22. Why was Mary Tudor, Queen of England is usually referred to as Bloody Mary?
From Quiz Something About Mary
Answer:
She had hundreds of people sentenced to death
When she came to the throne in 1553, Mary I was determined to restore the Roman Catholic Church to its former pre-eminence in England. The business of finding the thirty-something Mary a husband occupied the first year of her five-year reign, and Philip II of Spain was ultimately persuaded to take her on. They were married in 1554, and Mary fell madly in love with her husband. She was devastated when, after 11 months of marriage, Philip upped stakes and returned to Spain. It seems that he found his older (she was seven years his senior) wife physically unattractive (if you've seen portraits of Philip, with the long Hapsburg chin and that jutting lower lip, you'll agree that he was no prize, either!) Disappointed in love, and unable to have a child, Mary spent the last three-and-a-half years of her reign in a bitter vendetta with England's Protestants, who resisted any effort to restore England to the ecclesiastical jurisdiction of Rome. She had 300 or so Protestants beheaded, hanged, or burned at the stake.
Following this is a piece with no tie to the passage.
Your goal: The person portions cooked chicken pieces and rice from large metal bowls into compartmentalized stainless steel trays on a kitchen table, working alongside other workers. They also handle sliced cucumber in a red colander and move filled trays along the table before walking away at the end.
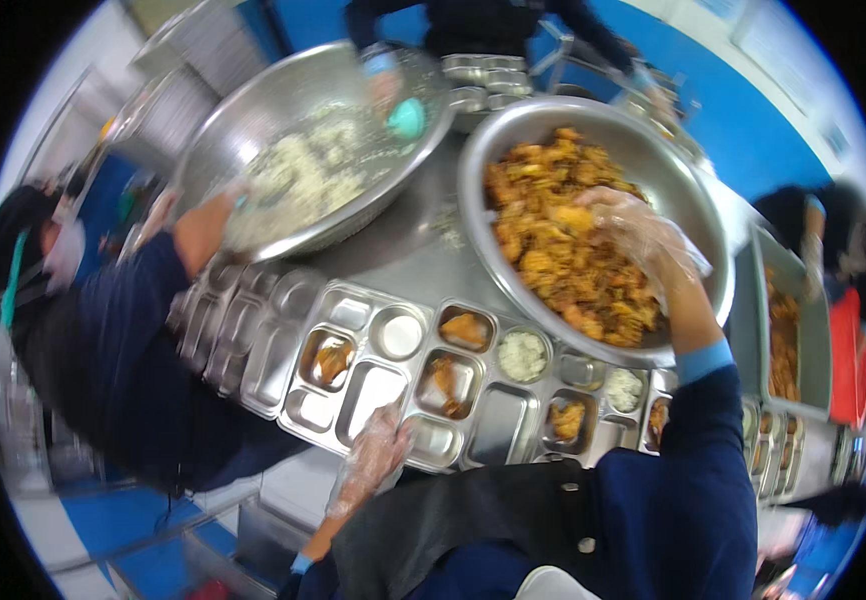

It's interesting to note that poor old Mary, who had led a life of rejection - first by her father Henry VIII, then by her husband Philip II of Spain, and finally by her people - was ultimately betrayed by the Pope, who sided with France in a war against Spain, which brought about the loss of Calais, England's last foothold on continental Europe. While Mary earned the soubriquet of 'Bloody', her little brother Edward is remembered as 'The Boy King' (he was 16 when he died), yet he was guilty of allowing a rampant persecution of Roman Catholics during his reign, in which an equal number of Roman Catholics were sentenced to death! It took Edward's and Mary's sister Elizabeth to restore some sort of balance to matters religious in England. Elizabeth came to the throne in 1558 and died in 1603. Mary and Elizabeth are interred side by side in the same tomb in Westminster Abbey. The tomb bears a plaque, affixed there during the reign of James I. It reads "Partners in throne and grave, here rest we two sisters, Elizabeth and Mary, in the hope of one resurrection." (The plaque's in Latin, and that's the English translation.)